## PROBLEM DESCRIPTION
When copying the data below, keep only the lines from the one with "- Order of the" through the one with "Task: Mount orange", word for word, and skip the pictures.

## SOURCE DATA
________________________________________
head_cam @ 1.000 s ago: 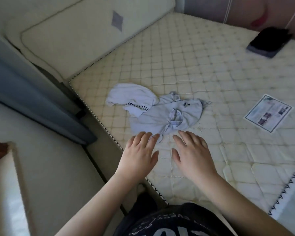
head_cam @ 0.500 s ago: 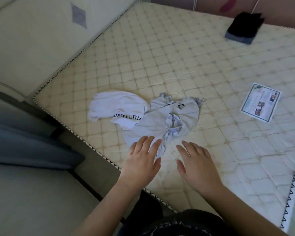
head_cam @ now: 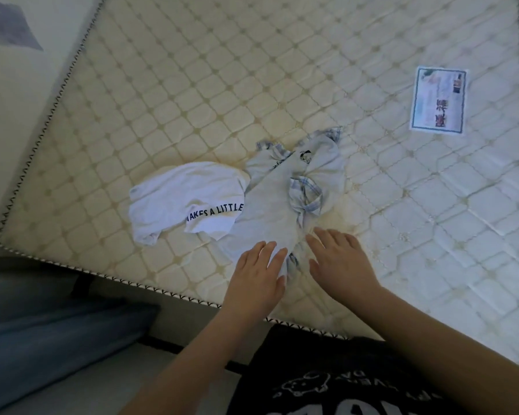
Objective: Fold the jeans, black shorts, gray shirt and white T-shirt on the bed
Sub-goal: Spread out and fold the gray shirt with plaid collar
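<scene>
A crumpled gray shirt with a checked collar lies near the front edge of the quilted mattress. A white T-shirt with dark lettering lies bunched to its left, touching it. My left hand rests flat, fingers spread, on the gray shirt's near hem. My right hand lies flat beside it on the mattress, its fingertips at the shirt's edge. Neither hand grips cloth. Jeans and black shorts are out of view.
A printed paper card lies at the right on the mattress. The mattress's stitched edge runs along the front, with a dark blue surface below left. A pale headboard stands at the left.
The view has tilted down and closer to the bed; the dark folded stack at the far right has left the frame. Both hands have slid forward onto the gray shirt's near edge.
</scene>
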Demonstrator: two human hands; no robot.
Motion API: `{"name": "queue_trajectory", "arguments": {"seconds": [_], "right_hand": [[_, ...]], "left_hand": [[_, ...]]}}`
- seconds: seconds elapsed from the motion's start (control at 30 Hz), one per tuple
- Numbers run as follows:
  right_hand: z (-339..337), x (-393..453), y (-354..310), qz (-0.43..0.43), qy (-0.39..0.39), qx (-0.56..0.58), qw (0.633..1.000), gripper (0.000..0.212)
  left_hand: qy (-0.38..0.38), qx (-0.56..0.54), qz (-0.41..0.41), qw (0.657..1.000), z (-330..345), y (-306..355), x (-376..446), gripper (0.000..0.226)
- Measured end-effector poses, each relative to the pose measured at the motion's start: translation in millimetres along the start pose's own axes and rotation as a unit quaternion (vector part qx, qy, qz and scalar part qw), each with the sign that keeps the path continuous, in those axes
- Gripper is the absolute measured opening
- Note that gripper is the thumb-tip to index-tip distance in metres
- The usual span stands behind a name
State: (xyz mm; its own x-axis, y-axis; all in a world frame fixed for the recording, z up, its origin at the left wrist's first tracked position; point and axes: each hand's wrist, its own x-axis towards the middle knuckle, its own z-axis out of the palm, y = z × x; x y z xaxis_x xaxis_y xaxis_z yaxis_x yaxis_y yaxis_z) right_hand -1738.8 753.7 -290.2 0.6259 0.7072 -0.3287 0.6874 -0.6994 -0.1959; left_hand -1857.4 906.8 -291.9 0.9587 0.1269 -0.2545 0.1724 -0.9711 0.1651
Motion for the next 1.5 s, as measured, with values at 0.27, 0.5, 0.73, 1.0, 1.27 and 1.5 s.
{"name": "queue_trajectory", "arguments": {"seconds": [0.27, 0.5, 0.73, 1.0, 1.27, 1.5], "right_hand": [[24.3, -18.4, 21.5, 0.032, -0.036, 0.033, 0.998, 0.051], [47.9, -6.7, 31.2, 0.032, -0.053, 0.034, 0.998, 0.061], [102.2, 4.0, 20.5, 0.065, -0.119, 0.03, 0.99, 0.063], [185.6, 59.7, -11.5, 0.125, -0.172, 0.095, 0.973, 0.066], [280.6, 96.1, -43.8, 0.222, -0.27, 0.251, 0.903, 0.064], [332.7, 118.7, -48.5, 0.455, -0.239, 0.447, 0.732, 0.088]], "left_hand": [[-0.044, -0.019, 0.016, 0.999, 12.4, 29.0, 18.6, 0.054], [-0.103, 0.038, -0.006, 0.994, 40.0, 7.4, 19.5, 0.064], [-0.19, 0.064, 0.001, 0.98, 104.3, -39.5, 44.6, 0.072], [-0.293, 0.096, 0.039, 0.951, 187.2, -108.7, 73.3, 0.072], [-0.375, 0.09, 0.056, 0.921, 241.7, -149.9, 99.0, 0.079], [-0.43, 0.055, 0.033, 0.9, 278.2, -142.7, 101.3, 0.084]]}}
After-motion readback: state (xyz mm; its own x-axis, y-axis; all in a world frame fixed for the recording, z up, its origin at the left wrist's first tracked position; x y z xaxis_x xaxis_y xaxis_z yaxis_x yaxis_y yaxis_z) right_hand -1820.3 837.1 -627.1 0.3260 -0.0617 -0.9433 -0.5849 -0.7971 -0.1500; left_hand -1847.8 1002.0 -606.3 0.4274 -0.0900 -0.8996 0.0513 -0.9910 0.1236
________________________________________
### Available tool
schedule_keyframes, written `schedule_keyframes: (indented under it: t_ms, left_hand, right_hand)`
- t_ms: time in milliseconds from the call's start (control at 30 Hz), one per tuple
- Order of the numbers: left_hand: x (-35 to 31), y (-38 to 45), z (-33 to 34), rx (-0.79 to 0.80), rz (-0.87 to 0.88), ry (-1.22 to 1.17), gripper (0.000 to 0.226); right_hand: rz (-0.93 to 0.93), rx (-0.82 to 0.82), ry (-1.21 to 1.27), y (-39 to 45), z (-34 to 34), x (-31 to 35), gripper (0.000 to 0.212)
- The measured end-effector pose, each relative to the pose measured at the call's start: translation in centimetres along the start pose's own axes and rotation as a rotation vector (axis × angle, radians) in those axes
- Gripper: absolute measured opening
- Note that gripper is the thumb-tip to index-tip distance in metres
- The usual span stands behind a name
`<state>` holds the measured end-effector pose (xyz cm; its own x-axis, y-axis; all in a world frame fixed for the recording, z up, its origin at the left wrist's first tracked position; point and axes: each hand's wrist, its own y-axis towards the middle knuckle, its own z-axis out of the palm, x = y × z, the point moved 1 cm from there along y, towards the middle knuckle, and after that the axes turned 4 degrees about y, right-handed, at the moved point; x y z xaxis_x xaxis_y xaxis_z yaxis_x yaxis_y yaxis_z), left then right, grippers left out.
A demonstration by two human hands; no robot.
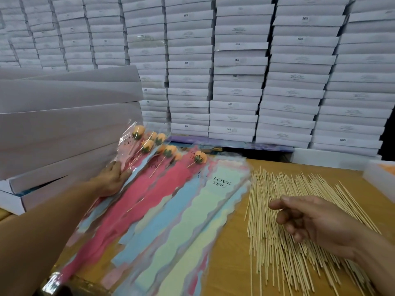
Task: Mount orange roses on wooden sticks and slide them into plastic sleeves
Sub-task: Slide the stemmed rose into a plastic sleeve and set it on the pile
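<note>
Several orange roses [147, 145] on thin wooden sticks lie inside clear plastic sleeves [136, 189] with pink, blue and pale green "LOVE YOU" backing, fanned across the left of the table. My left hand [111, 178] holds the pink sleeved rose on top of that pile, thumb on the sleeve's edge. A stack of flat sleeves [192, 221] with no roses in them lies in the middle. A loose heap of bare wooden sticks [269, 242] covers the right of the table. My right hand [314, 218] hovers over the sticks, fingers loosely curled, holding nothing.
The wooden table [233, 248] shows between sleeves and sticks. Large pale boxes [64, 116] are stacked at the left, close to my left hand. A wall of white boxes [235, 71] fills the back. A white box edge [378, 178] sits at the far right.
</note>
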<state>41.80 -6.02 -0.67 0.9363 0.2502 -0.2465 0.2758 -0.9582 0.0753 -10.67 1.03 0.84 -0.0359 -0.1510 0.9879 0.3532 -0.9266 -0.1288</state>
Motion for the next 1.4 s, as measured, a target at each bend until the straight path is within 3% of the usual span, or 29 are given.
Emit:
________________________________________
## TASK SOLUTION
- Order of the numbers: left_hand: x (-35 to 31), y (-38 to 45), z (-33 to 34), rx (-0.79 to 0.80), rz (-0.87 to 0.88), ry (-1.22 to 1.17), gripper (0.000 to 0.226); right_hand: rz (-0.93 to 0.93), rx (-0.82 to 0.82), ry (-1.21 to 1.27), y (-39 to 45), z (-34 to 34), x (-31 to 35), gripper (0.000 to 0.212)
- The measured end-effector pose, each relative to the pose measured at the call's start: translation in centimetres along the start pose's own axes and rotation as a rotation vector (axis × angle, radians) in those axes
- Gripper: absolute measured opening
- Note that gripper is the thumb-tip to index-tip distance in metres
- The usual span stands behind a name
`<state>` holds the measured end-effector pose (xyz cm; its own x-axis, y-axis; all in a world frame fixed for the recording, z up, its origin at the left wrist's first tracked position; point and axes: each hand's wrist, its own y-axis towards the middle knuckle, its own z-axis out of the palm, x = y × z, the point moved 1 cm from there along y, towards the middle knuckle, and after that the axes turned 4 degrees about y, right-handed, at the moved point; x y z xaxis_x xaxis_y xaxis_z yaxis_x yaxis_y yaxis_z), left then right, grippers left out.
A demonstration by two human hands; no robot.
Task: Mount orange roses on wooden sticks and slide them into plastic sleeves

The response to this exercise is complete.